### PROBLEM DESCRIPTION:
Using the data below, reproduce exactly the lines from the line with "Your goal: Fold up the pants" to the line with "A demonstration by", both included; pictures must be dropped.

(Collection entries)
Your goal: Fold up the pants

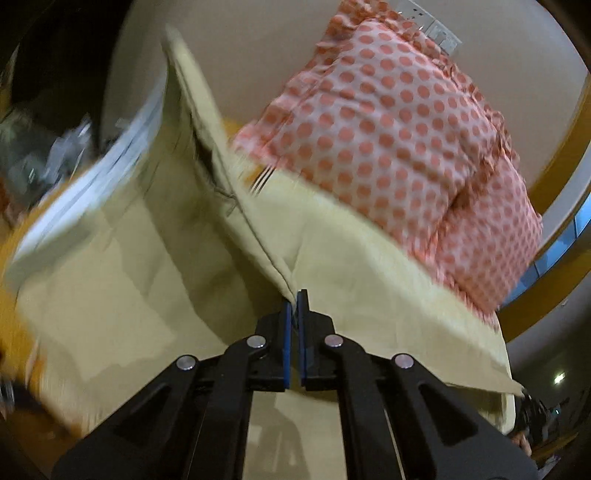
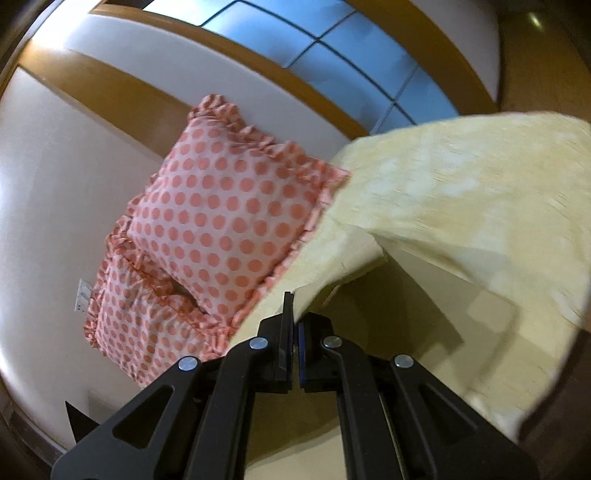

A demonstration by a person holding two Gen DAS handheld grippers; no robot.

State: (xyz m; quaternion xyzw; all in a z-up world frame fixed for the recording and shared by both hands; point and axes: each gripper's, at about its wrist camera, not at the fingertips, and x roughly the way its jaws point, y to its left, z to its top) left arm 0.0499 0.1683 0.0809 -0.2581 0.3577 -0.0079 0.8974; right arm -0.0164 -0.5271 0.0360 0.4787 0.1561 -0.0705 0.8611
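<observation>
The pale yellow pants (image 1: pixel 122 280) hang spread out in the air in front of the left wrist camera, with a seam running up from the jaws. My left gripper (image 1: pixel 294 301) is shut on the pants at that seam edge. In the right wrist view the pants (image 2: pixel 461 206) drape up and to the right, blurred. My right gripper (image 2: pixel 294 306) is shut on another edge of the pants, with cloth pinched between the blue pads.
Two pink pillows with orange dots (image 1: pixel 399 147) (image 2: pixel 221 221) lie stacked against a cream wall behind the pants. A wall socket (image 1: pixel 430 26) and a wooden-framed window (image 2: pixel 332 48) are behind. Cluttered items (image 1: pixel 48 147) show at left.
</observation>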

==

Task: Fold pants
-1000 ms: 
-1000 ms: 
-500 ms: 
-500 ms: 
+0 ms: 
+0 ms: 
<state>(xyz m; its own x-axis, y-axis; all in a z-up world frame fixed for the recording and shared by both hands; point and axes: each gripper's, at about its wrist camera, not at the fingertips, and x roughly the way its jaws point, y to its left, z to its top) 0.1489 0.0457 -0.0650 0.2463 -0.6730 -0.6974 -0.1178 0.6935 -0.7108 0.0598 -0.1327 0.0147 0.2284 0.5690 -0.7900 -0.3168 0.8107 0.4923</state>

### ANSWER TO THE PROBLEM:
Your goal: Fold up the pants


A demonstration by a person holding two Gen DAS handheld grippers; no robot.

The complete answer has been presented.